Daily movement matters. Outdoor time in a protected area supports exercise, enrichment, and natural light exposure. VCA notes that allowing chickens 1 to 2 hours outdoors each day is beneficial, provided the space is safe from predators and weather extremes. If your birds are confined more often, they need enough room to move comfortably, perch, dust bathe, and avoid bullying.

Because Naked Necks have less feather coverage, activity plans should match the weather. In hot conditions, they still need shade and cool water. In cold or wet weather, they need dry footing, wind protection, and a chance to warm up off damp ground. A bird that suddenly isolates, limps, or stops foraging should be checked promptly, since reduced activity is often one of the earliest signs of illness.

Preventive Care

Preventive care for Naked Neck chickens looks a lot like preventive care for other backyard hens, with extra attention to skin exposure and weather protection. A predator-safe coop, dry bedding, good ventilation, clean water, and a balanced diet form the foundation. Weekly hands-on checks are especially useful in this breed because the neck, skin, feet, and feather condition are easy to inspect.
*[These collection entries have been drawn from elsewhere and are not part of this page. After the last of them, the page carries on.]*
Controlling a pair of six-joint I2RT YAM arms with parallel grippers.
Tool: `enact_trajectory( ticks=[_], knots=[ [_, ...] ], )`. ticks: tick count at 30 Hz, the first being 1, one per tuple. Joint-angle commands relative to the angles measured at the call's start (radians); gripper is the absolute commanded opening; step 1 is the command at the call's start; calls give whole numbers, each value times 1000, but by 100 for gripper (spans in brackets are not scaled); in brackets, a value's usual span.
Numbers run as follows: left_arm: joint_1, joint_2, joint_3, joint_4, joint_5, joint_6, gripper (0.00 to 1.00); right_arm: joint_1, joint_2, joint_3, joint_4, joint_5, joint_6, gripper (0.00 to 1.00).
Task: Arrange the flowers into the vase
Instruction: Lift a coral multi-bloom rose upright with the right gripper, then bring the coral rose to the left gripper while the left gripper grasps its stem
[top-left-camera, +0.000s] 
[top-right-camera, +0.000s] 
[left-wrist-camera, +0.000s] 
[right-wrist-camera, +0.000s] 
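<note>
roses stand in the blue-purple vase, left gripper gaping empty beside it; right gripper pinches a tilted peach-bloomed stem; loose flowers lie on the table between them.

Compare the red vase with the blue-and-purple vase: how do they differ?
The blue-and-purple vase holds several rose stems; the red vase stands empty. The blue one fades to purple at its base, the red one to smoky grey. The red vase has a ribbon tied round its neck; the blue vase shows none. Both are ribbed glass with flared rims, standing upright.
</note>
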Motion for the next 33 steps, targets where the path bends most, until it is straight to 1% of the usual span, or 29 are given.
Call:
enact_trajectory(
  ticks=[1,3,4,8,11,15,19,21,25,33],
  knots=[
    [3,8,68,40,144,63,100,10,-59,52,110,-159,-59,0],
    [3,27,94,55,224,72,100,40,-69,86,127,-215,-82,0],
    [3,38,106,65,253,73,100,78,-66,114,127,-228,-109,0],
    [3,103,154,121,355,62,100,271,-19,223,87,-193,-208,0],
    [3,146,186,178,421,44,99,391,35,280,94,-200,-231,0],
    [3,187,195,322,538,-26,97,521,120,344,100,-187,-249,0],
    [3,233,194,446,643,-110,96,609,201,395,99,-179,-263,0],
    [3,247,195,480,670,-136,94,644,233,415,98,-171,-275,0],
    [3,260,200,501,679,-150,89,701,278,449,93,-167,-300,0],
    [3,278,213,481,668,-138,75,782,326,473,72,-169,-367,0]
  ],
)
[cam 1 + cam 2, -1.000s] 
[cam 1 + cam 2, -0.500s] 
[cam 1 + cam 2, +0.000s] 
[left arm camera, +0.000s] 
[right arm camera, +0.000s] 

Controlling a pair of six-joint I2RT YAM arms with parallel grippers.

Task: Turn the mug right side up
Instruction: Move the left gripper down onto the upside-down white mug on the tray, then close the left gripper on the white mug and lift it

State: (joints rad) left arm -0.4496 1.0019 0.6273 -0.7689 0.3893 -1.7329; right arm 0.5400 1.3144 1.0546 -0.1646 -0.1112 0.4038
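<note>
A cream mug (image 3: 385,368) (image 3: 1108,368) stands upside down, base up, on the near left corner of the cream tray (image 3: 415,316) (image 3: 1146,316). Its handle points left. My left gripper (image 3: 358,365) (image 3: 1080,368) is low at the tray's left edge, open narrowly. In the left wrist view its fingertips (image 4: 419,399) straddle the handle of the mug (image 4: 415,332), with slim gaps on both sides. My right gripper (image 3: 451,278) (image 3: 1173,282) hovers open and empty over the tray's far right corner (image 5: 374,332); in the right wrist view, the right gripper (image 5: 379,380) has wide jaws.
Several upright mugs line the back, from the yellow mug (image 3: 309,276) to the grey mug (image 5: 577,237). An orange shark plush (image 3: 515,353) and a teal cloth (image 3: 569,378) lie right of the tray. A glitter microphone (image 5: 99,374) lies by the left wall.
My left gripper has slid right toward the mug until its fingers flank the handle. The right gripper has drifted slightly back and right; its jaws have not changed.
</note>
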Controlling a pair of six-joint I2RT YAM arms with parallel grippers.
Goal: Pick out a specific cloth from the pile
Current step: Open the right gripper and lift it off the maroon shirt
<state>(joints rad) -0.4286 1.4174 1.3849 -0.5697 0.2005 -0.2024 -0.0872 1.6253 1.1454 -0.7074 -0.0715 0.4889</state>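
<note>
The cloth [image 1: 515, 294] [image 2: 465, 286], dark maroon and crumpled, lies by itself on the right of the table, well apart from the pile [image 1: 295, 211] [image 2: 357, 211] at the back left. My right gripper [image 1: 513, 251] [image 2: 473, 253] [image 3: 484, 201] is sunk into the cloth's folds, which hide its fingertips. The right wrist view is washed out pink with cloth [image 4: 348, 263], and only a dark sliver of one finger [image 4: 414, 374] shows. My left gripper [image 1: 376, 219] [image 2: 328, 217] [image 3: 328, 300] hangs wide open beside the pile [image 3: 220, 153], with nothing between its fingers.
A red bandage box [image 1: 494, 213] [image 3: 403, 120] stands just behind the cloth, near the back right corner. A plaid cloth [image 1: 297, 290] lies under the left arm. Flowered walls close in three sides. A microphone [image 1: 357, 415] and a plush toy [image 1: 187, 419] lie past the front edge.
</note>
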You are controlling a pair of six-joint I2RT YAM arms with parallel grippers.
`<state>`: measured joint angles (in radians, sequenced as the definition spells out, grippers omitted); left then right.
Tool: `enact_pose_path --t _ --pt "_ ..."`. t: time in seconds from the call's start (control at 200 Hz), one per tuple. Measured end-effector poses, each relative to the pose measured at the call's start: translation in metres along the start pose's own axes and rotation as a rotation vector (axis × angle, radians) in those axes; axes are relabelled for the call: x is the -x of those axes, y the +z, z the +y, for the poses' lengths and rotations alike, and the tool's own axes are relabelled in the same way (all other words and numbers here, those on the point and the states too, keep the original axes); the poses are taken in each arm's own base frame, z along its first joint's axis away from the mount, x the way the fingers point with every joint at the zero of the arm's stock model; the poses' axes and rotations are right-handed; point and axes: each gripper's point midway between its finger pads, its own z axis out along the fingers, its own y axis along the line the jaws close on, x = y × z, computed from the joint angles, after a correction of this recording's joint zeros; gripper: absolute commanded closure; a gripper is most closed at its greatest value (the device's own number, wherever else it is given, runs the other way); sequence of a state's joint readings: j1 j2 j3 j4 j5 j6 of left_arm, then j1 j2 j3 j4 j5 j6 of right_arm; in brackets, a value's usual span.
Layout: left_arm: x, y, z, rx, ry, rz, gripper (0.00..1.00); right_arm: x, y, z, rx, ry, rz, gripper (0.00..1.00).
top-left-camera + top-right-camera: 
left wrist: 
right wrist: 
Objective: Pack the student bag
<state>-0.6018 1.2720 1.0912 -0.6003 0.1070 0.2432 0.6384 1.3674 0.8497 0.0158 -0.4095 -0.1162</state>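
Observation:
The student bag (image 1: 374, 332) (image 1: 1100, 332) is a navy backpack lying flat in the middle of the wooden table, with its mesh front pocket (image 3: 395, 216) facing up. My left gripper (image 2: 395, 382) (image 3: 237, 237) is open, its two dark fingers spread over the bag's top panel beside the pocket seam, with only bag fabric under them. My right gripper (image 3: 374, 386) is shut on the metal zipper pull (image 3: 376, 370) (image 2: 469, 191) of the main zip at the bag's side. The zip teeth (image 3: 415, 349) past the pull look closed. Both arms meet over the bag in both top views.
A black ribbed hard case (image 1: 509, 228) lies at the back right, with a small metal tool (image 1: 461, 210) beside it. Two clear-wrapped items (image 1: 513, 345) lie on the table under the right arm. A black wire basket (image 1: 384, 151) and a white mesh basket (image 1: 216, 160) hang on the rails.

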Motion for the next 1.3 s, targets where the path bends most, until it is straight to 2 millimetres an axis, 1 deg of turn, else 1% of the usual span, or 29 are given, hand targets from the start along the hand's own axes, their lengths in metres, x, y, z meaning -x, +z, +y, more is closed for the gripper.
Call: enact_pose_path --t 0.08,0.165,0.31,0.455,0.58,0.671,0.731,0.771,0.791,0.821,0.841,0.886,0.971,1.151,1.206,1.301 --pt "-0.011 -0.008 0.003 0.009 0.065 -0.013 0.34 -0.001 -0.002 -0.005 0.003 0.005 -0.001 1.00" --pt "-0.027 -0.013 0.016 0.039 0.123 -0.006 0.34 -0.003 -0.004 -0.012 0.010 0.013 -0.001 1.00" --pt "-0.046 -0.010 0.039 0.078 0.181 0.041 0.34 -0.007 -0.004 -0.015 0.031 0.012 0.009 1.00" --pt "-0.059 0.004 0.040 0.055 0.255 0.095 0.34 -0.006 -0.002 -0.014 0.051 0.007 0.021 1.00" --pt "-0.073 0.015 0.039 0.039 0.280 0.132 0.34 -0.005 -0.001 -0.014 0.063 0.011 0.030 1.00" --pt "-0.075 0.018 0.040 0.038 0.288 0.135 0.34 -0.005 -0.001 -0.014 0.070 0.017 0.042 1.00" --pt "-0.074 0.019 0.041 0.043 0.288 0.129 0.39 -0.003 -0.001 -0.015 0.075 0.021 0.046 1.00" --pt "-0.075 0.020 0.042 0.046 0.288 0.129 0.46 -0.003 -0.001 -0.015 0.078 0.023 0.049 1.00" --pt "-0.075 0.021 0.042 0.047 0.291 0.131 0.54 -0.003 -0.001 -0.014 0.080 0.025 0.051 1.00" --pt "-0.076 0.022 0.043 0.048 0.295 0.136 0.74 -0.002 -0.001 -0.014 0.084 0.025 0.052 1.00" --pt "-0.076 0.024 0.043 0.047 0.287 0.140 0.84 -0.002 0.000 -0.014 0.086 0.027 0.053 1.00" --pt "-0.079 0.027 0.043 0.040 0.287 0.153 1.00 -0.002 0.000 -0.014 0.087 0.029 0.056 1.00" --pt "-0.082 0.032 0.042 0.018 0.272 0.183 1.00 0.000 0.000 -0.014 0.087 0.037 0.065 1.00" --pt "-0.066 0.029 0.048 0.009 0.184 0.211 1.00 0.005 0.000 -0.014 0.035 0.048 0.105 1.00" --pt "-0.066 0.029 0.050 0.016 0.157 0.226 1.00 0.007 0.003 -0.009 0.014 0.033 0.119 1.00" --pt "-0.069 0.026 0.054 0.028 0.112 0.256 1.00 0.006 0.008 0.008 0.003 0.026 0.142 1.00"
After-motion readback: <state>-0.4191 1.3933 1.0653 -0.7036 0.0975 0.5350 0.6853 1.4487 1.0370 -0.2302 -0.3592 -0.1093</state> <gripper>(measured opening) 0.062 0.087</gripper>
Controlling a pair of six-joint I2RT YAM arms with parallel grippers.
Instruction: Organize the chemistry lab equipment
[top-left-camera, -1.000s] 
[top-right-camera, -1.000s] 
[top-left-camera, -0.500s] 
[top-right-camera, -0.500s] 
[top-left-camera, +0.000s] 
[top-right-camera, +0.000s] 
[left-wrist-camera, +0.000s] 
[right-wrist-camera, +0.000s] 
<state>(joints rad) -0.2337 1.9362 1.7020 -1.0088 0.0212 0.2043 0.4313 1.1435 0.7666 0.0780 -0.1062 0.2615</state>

VCA recommends Marek's disease vaccination for all chickens at one day of age and yearly fecal analysis to check for intestinal parasites. They also recommend regular checks for mites, lice, cuts, scratches, and foot problems. Good biosecurity matters too. Limit contact with wild birds, quarantine new flock additions, clean equipment regularly, and use dedicated shoes or clothing when moving between poultry areas.

Schedule routine veterinary care if you keep chickens as pets, especially if your flock includes layers whose eggs are eaten by people. Ask your vet about local parasite risks, whether any vaccines make sense in your area, and how to handle medication withdrawal times for eggs. Preventive care is often the most effective way to reduce both medical stress and long-term cost range.